> **ASSIGNMENT**
Copy every line that contains the string "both" from the entries below.

========================================

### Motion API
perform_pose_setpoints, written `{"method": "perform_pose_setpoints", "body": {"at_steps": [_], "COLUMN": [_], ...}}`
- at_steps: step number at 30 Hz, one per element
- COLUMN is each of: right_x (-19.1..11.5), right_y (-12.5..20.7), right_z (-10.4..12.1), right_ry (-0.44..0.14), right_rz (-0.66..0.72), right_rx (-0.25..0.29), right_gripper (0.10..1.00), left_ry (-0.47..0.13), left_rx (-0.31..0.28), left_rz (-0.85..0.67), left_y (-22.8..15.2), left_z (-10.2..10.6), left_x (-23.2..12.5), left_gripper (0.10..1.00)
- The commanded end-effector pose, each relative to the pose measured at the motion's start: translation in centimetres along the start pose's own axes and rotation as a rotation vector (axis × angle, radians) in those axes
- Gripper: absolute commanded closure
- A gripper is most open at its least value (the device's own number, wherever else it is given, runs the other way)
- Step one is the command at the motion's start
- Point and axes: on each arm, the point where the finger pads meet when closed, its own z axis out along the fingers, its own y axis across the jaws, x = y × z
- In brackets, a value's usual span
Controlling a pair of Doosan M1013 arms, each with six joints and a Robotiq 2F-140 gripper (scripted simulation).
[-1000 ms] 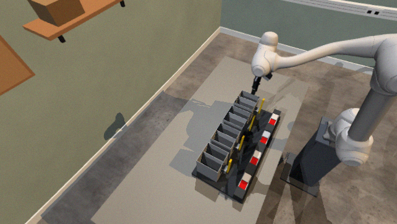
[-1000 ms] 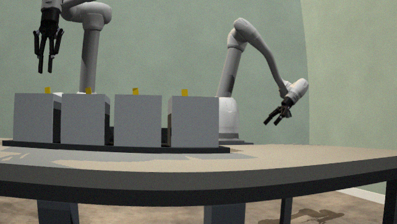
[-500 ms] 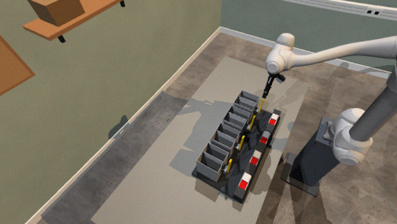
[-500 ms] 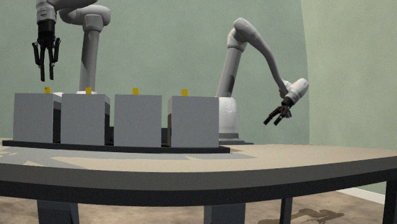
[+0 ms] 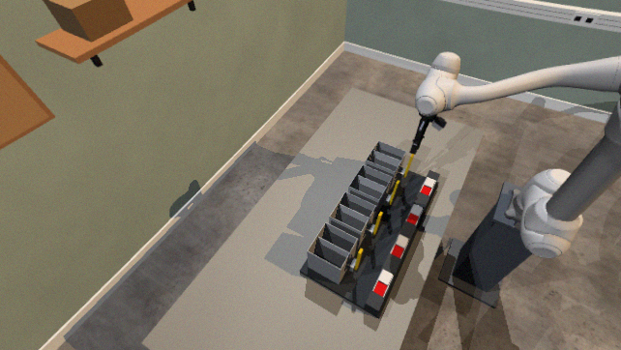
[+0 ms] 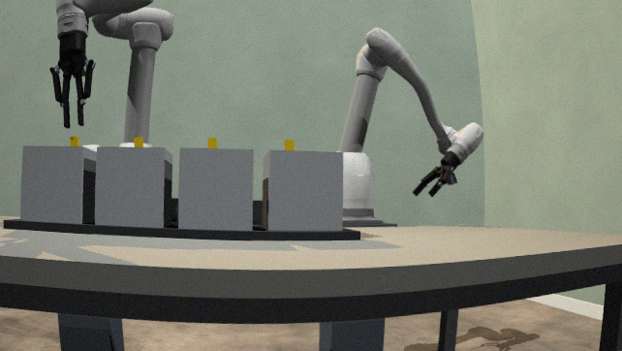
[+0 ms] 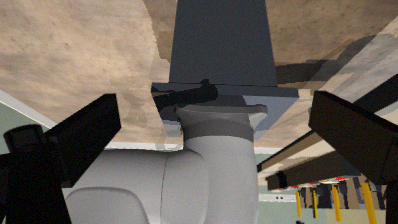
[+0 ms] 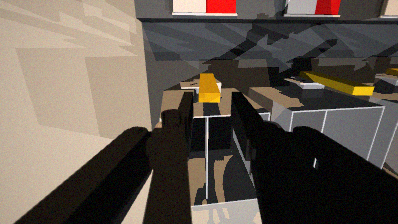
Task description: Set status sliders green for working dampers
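hiding left pincer [image 6: 423, 193] [image 7: 214, 107]: top view

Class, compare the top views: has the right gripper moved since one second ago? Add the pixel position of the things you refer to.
Yes. The right gripper [image 5: 412, 153] [image 6: 74, 127] [image 8: 212, 106] was over the far end of the damper row; now it is beside that row, shifted toward the sliders [image 5: 427, 188] [image 8: 204, 6].
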Motion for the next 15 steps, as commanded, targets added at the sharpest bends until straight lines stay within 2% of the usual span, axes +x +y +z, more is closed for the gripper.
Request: {"method": "perform_pose_setpoints", "body": {"at_steps": [1,15], "right_x": [0.0,0.0], "right_y": [0.0,0.0], "right_z": [0.2,2.1], "right_ry": [0.0,0.001], "right_rz": [-0.001,-0.001], "right_rx": [-0.001,-0.001], "right_gripper": [0.795,0.795], "left_ry": [0.001,0.001], "left_rx": [0.0,0.0], "left_rz": [0.0,0.0], "left_y": [0.0,0.0], "left_z": [0.0,0.0], "left_x": [0.0,0.0], "left_gripper": [0.098,0.098]}}
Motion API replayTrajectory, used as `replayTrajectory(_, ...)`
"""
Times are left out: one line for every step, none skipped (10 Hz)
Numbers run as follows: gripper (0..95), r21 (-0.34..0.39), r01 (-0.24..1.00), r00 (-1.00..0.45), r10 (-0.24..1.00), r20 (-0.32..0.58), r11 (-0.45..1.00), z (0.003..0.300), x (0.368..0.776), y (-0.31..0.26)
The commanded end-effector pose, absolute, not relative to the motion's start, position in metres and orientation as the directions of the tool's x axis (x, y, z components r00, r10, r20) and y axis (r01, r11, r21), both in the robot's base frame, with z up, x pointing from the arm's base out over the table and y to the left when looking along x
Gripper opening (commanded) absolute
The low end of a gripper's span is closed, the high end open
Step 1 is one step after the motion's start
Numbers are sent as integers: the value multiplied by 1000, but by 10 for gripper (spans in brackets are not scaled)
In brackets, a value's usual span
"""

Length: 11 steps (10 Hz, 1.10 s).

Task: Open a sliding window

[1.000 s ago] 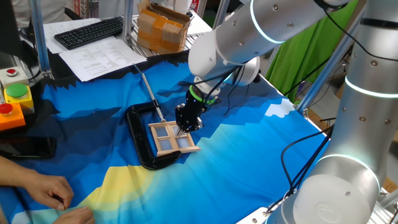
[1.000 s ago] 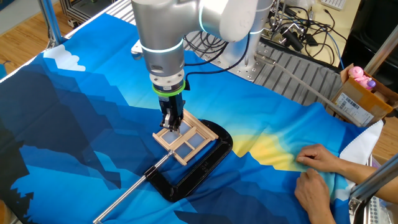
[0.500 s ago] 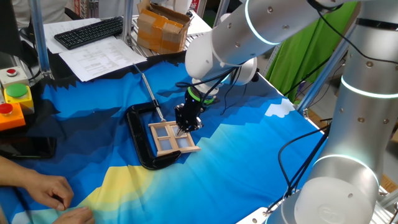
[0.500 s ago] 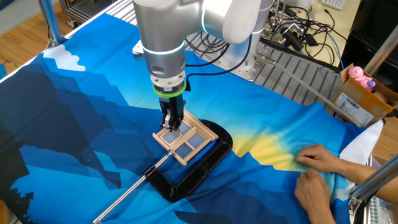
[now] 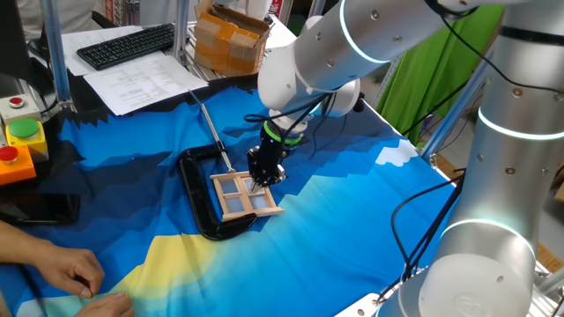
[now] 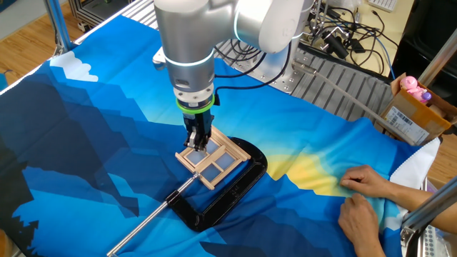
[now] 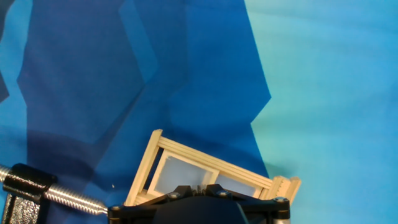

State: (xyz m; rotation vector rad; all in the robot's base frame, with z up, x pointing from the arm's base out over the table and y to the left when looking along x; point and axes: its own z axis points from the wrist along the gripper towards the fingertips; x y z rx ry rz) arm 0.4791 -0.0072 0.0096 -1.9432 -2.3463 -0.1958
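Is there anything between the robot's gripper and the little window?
No. The shut gripper points straight down, right at the sliding window, with nothing visible between them. The black clamp only wraps around the window's edge, off to the side of the gripper.

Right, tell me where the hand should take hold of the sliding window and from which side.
Probably from straight above, on a cross bar of the sliding window. It lies flat on the cloth with the black C-clamp wrapped round its outer edges, so side approaches look blocked. The hand, shut, already points down at one end.
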Motion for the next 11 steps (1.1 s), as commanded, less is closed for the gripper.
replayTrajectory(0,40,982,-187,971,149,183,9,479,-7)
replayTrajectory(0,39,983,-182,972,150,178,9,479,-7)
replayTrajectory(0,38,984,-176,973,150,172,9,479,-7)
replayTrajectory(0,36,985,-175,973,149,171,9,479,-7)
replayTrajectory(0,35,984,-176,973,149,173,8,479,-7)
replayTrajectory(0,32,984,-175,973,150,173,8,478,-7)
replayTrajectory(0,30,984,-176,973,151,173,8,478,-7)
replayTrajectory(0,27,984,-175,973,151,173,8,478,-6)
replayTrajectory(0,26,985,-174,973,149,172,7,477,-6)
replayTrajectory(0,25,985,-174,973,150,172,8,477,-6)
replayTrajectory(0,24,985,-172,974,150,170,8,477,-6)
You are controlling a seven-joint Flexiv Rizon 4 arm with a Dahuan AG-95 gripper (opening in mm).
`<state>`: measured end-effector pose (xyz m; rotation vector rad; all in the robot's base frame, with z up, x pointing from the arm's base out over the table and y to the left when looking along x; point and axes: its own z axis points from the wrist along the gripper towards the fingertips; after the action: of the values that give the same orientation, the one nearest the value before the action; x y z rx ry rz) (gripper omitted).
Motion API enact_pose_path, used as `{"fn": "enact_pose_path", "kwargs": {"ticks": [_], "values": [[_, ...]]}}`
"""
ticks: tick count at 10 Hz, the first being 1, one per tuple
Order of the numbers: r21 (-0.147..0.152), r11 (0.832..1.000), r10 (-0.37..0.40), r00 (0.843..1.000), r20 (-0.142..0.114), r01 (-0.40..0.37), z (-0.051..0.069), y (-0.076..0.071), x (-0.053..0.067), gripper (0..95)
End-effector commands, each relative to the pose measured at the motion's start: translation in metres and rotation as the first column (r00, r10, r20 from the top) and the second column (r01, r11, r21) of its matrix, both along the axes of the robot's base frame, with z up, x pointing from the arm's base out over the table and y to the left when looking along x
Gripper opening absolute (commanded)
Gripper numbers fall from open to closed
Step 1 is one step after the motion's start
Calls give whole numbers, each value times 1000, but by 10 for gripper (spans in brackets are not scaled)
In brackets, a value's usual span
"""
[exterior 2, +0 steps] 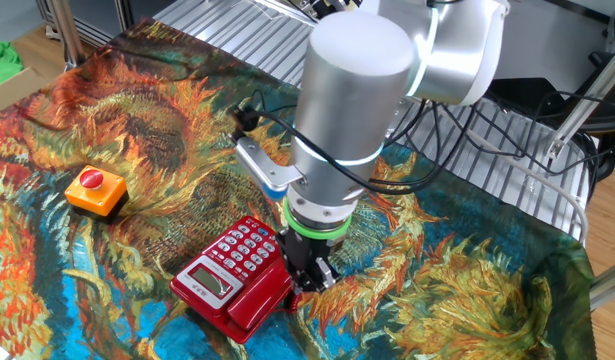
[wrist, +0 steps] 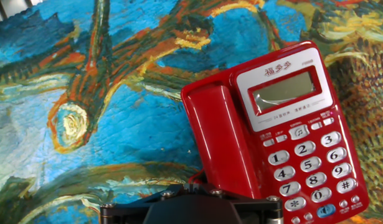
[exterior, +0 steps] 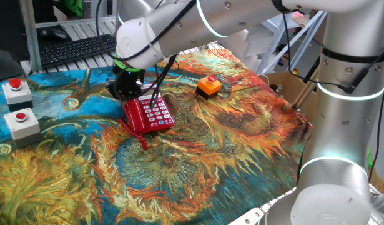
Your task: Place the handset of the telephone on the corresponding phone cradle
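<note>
The red telephone (wrist: 284, 87) lies on the painted cloth, white keys to the right in the hand view. The red handset (wrist: 222, 137) lies along the keypad-free left side, over the phone cradle, which it hides. Its near end runs under my gripper's black housing (wrist: 185, 208). In one fixed view my gripper (exterior: 126, 87) stands low at the far end of the telephone (exterior: 153, 114). In the other fixed view my gripper (exterior 2: 305, 275) is at the end of the handset (exterior 2: 259, 303). The fingertips are hidden, so I cannot tell whether they grip. The red cord (exterior: 137, 136) trails on the cloth.
An orange button box (exterior: 209, 86) sits behind and to the right of the phone and also shows in the other fixed view (exterior 2: 95, 190). Two grey boxes with red buttons (exterior: 17, 90) (exterior: 22, 122) stand at the left. A keyboard (exterior: 76, 49) lies behind the cloth.
</note>
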<state>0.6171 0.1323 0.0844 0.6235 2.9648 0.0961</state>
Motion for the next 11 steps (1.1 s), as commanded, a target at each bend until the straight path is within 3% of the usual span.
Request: {"fn": "enact_pose_path", "kwargs": {"ticks": [1, 2, 3, 6, 11], "values": [[49, 999, 14, 1000, -7, -14, 1, 1, 0, 0], [72, 997, 23, 1000, -6, -22, 1, 1, 0, 0], [75, 997, 27, 1000, -6, -27, 1, 1, 0, 0], [69, 998, -7, 1000, 3, 6, 1, 1, 0, 0], [67, 998, -7, 1000, 14, 6, -16, -2, 4, 0]]}}
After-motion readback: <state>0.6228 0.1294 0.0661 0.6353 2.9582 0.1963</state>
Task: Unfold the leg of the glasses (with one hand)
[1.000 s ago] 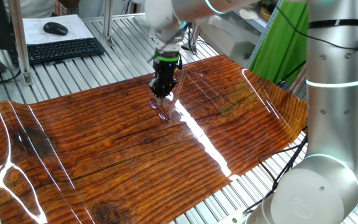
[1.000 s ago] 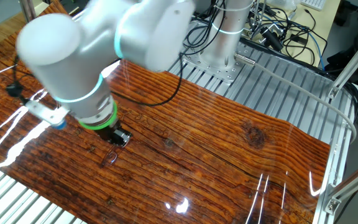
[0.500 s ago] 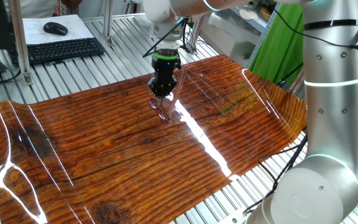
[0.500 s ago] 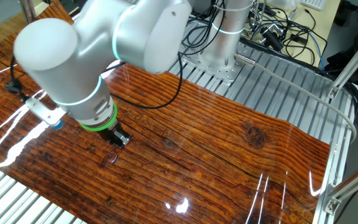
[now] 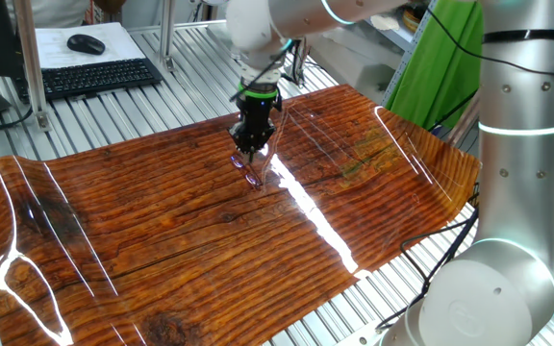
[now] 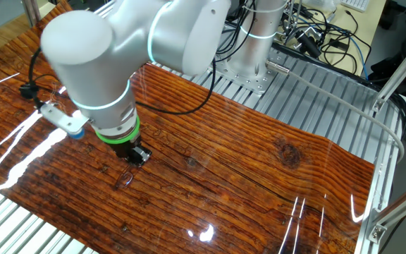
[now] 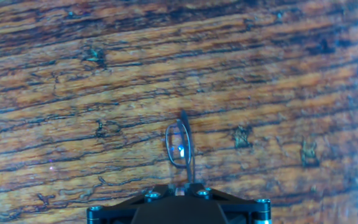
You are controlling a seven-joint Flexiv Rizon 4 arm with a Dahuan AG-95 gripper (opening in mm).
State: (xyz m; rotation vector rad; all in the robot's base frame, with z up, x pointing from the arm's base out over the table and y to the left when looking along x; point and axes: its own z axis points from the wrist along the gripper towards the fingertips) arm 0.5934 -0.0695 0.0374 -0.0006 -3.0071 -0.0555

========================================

> **THE ANSWER**
The commanded end-effector pose, absolute, not relative to the motion's start, position in metres and orientation as the directions of the tool's x axis (x, y, z components r00, r10, r20) and y axis (r01, r11, r21), both in the robot's base frame, with z up, x pointing from the arm's base out over the table and y to the left when looking along x
End-effector commands, each relative to the pose measured at the motion's start: translation in metres and rotation as the first column (r00, r10, r20 from the top) and the second column (r01, r11, r21) of its matrix, both along the axes of the robot's base frame, with z up, x pointing from the arm's base out over the table and y to the left when looking along x

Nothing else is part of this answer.